Word for word, transcribe the listing that follows, minus any pictures.

========================================================================

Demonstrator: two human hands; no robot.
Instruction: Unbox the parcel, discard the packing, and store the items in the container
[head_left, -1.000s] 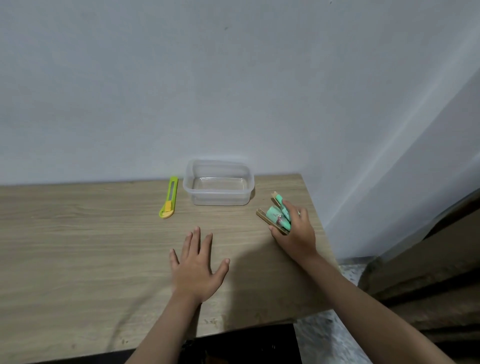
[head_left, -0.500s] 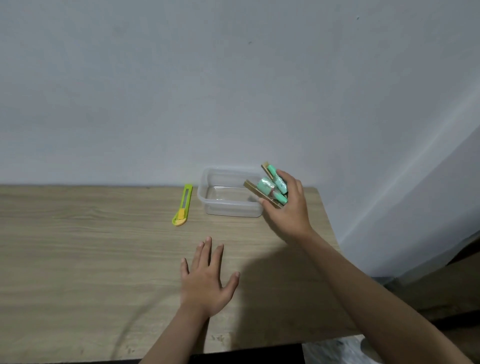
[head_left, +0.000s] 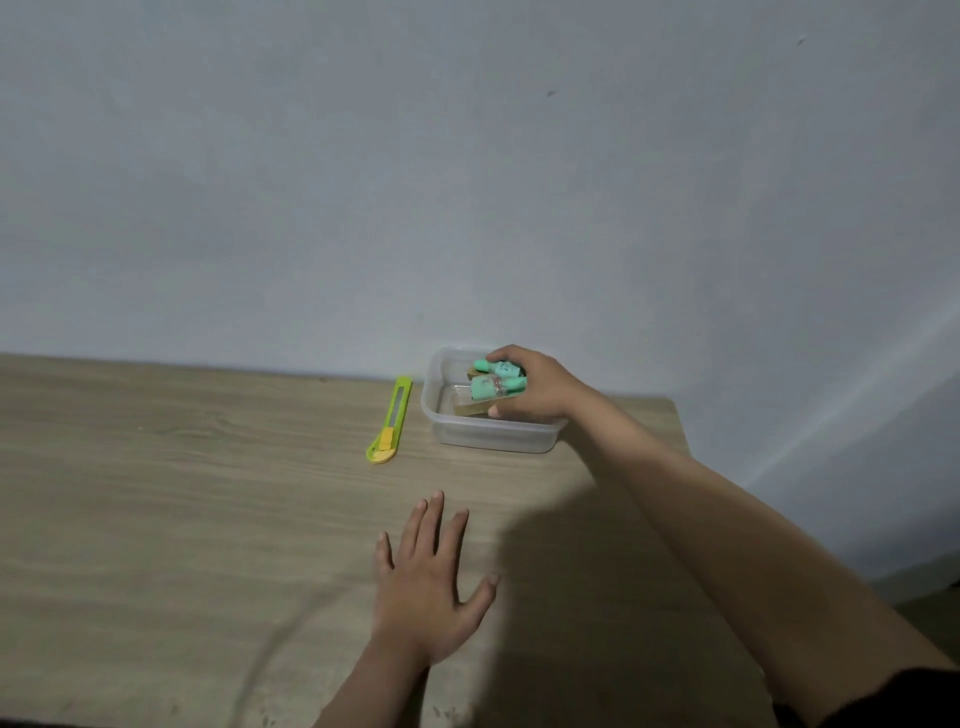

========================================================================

_Written reply_.
Demonstrator: two human hands; no robot.
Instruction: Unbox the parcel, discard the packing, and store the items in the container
[head_left, -1.000s] 
[head_left, -0.500s] 
[head_left, +0.000s] 

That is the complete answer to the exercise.